» Work to be completed
Everything from the first line below through the line with "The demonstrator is" is to be transcribed exactly, and nothing past it.

= = = = = = =

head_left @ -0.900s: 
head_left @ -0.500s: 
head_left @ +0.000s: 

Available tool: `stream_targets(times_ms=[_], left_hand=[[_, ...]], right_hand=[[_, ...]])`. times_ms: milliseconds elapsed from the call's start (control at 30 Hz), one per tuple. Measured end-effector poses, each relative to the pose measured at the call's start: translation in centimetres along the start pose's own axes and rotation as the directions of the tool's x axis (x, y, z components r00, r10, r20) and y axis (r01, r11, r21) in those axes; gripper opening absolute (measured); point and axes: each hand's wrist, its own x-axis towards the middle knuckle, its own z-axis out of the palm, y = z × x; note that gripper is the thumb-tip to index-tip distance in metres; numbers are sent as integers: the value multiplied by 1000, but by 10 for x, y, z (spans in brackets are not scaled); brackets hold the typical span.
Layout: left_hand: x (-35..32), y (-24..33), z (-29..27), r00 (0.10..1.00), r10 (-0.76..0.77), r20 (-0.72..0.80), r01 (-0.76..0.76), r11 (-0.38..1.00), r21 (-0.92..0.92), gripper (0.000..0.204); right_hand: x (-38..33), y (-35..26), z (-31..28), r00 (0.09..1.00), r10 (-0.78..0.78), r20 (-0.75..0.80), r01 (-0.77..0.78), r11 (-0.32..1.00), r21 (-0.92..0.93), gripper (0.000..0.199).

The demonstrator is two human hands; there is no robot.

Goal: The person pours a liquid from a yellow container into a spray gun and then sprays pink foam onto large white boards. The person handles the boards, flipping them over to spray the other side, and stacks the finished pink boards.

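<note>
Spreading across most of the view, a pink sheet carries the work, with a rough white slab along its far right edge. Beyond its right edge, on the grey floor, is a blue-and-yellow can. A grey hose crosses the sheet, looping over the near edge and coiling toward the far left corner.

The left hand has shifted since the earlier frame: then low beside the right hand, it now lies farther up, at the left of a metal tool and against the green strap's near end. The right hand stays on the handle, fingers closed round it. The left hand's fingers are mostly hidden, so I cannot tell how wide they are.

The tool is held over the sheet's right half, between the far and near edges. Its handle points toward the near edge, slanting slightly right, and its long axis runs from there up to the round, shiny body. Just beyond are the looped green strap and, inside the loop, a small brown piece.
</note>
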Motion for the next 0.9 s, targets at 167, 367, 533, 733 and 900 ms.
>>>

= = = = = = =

» Task solution
head_left @ -0.900s: 
head_left @ -0.500s: 
head_left @ +0.000s: 

Available tool: `stream_targets(times_ms=[_], left_hand=[[_, ...]], right_hand=[[_, ...]])`. times_ms: milliseconds elapsed from the call's start (control at 30 Hz), one per tuple. Measured end-effector poses, each relative to the pose measured at the call's start: translation in centimetres along the start pose's own axes and rotation as the directions of the tool's x axis (x, y, z components r00, r10, r20) and y axis (r01, r11, r21) in those axes; gripper opening absolute (measured); point and axes: each hand's wrist, its own x-axis towards the middle knuckle, its own z-axis out of the palm, y = z × x; note that gripper is the thumb-tip to index-tip distance in metres; numbers are sent as integers: the value multiplied by 1000, but by 10 for x, y, z (spans in brackets are not scaled); brackets hold the typical span.
Layout: left_hand: x (-35..32), y (-24..33), z (-29..27), r00 (0.10..1.00), r10 (-0.76..0.77), r20 (-0.72..0.80), r01 (-0.76..0.76), r11 (-0.38..1.00), r21 (-0.92..0.92), gripper (0.000..0.204); right_hand: x (-38..33), y (-35..26), z (-31..28), r00 (0.09..1.00), r10 (-0.78..0.78), r20 (-0.75..0.80), r01 (-0.77..0.78), r11 (-0.32..1.00), r21 (-0.92..0.93), gripper (0.000..0.199).

The demonstrator is two human hands; there is no robot.

The answer requires nothing further.